Supplied material Block Start

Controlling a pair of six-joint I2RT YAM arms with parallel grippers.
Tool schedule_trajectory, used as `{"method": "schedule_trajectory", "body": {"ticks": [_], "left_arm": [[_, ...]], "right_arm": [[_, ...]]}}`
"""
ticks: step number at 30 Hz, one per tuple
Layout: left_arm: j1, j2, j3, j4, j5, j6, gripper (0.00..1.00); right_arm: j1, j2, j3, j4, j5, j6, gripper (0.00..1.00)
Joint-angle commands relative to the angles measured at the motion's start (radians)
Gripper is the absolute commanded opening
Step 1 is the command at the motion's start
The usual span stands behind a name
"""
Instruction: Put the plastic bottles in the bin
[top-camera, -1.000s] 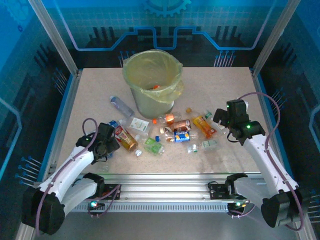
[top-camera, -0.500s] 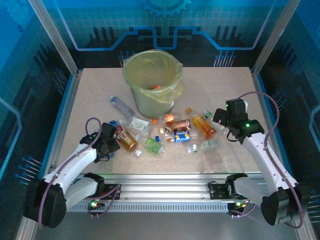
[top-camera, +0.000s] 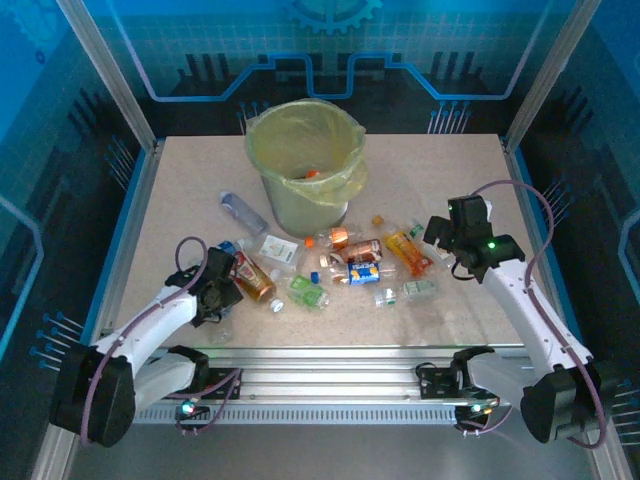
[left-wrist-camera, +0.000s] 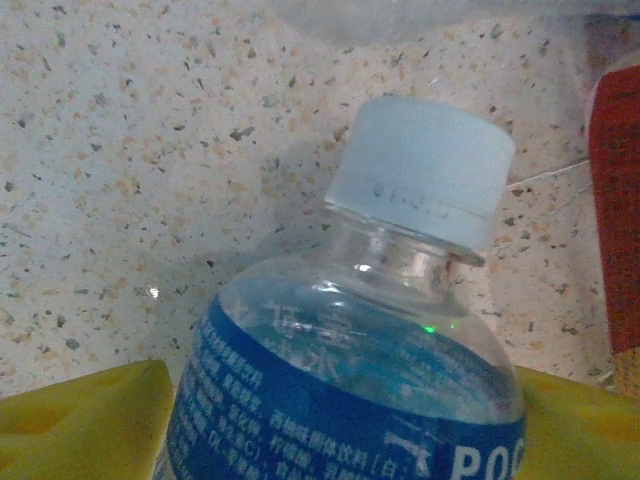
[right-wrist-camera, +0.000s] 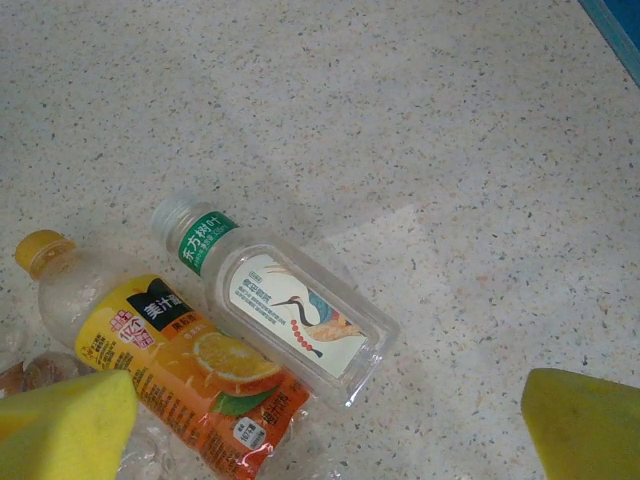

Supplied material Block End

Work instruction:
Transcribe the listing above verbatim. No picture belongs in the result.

Written reply:
Controlling a pair of six-joint I2RT YAM arms with parallel grippers.
Tool schedule_trajectory, used as `{"method": "schedule_trajectory", "body": {"ticks": [_], "left_arm": [[_, ...]], "right_arm": [[_, ...]]}}`
"""
ticks: step number at 30 Hz, one per tuple
Layout: left_arm: j1, j2, j3, j4, j5, j6, gripper (0.00..1.00); right_arm: j1, j2, j3, j4, j5, j6, gripper (0.00..1.00)
Joint-angle commands relative to the angles measured at the motion's start (radians)
Gripper is the absolute commanded opening
Step 1 is the command at the motion's start
The usual span stands behind a name
"""
Instruction: Put the plastic bottles in the bin
[top-camera, -1.000s] 
[top-camera, -0.500s] 
[top-camera, +0.000s] 
[left-wrist-camera, +0.000s] 
[right-wrist-camera, +0.000s] 

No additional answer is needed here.